Salir de las trincheras para gobernar
Albert Sáez
Director de EL PERIÓDICO
Soy periodista. Ahora en EL PERIÓDICO. También doy clases en la Facultat de Comunicació Blanquerna de la Universitat Ramon Llull.
ALBERT SÁEZ
Los electores salieron poco de la trinchera para votar. El panorama no es nada fácil. Hay casi dos millones de catalanes que no están de acuerdo con la gobernación de la Generalitat que han tenido en los últimos años, desde el 2012, más o menos. No les gusta el horizonte de la independencia ni mucho menos el camino que habría que recorrer para lograrla: el rompimiento con España, la salida ni que sea momentánea de la UE, los costes económicos de la transición. Además, defienden a España y al Estado que la representa. Son gente de carne y hueso. No son súbditos ni funcionarios coloniales. Viven y trabajan en Catalunya, son catalanes, tanto como lo quieren ser. Puesto que algunos independentistas pretendieron ignorarlos en la última legislatura han decidido jugar en su campo: se han agrupado en torno a una lista electoral, de color llamativo –el naranja- y han lucido también sus banderas, en los balcones y en las muñecas. Han votado masivamente, pero contra el mantra de los últimos 37 años no han arrasado, han ganado por la mínima y, a priori, no cuentan con la aritmética necesaria para gobernar. Están muy por encima de los dos millones si defienden también una salida negociada al embrollo.
En Catalunya también hay algo más de dos millones de personas que no quieren seguir en España, posiblemente no quieren seguir en esta España, aunque una parte de su percepción esté plagada de tópicos. Pero la realidad es que no están abducidos, ni infectados, ni descabezados. Persisten una y otra vez en plantear un reto a un Estado que no sienten como propio, y por ello lo juzgan despectivamente. Han pasado la prueba del tiempo, del desgaste, de la movilización casi permanente, de la represión policial, de la marcha de empresas, de la cárcel, del exilio y del juzgado. Y todo ello no les ha hecho cambiar de opinión. No han perdido peso ni relativo ni peso absoluto. Pero no son la mayoría que erróneamente dijeron sus dirigentes que eran tras el 27-S. El Estado los ha tratado como iluminados, ilusos, delincuentes, sediciosos y secesionistas. Pero ellos se ven catalanes con la misma naturalidad que otros tantos se ven españoles. Han votado masivamente y han perdido por la mínima. Pueden formar gobierno, pero posiblemente no saben para qué. Son demasiado fuertes para abandonar y demasiado débiles para sacar a sus dirigentes de la prisión o devolverlos, con garantías, del exilio.

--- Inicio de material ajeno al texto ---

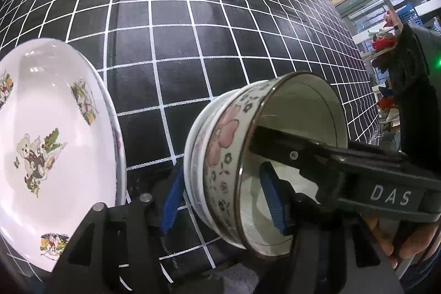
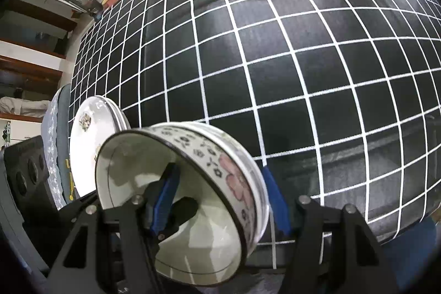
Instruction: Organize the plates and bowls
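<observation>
Bowl-stacking step: we have both the left tool (image 1: 223, 200) and right tool (image 2: 220, 200) clamped on the flowered bowl's (image 1: 220, 153) wall, nested in a white bowl (image 1: 193, 156); next, release gently beside the plates (image 1: 49, 145).

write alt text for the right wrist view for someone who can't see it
A floral bowl, nested in a second bowl, is gripped at its rim by the right gripper, one blue finger inside and one outside. Behind it to the left lies a white plate with printed pictures, on a black tablecloth with a white grid.
</observation>
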The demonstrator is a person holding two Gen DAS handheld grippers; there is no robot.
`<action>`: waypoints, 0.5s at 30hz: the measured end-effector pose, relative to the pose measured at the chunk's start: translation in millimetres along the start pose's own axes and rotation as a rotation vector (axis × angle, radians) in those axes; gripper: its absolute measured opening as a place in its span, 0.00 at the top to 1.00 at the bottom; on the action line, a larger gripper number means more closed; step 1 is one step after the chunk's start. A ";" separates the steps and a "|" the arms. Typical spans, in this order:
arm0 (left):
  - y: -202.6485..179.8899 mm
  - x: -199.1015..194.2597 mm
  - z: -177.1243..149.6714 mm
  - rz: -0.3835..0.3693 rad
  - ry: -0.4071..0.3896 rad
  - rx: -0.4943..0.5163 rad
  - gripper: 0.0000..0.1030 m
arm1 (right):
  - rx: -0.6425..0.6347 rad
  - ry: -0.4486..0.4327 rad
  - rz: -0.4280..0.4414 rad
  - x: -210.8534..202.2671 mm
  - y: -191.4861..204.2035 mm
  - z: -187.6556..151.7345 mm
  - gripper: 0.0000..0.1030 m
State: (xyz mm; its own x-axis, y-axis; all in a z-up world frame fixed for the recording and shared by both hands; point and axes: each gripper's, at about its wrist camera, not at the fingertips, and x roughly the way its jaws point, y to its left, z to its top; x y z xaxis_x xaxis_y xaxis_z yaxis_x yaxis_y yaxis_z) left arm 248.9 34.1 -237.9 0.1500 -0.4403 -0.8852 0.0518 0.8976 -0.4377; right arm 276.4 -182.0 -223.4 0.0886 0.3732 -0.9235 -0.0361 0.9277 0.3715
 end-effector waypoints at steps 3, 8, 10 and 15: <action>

En la anterior legislatura, unos y otros trataron de encubrir sus respectivas impotencias elevando el tono de voz y la épica de sus relatos. En las primeras horas de este infernal 22-D se han mostrado algo más contenidos. Tres mujeres –Inés Arrimadas, Elsa Artadi y Marta Rovira- tienen en sus manos engarzar un relato que no ignore la existencia del otro, que no lo equipare a un simple instrumento de las élites, que no lo vea ni como un abducido ni como un súbdito. Si la anterior legislatura se planteó como un duelo entre Catalunya (una parte) y España (el Estado), la que empezó el 21-D podría ser la del diálogo interno, la de la transgresión. Y quizás la primera debería ser que Ciudadanos fuera el primer grupo en intentar formar gobierno, para que se haga evidente lo obvio, que el filtro estroboscópico de la polarización no se corresponde a la realidad catalana. Sería un buen punto de partida. Seamos realistas, pidamos lo imposible.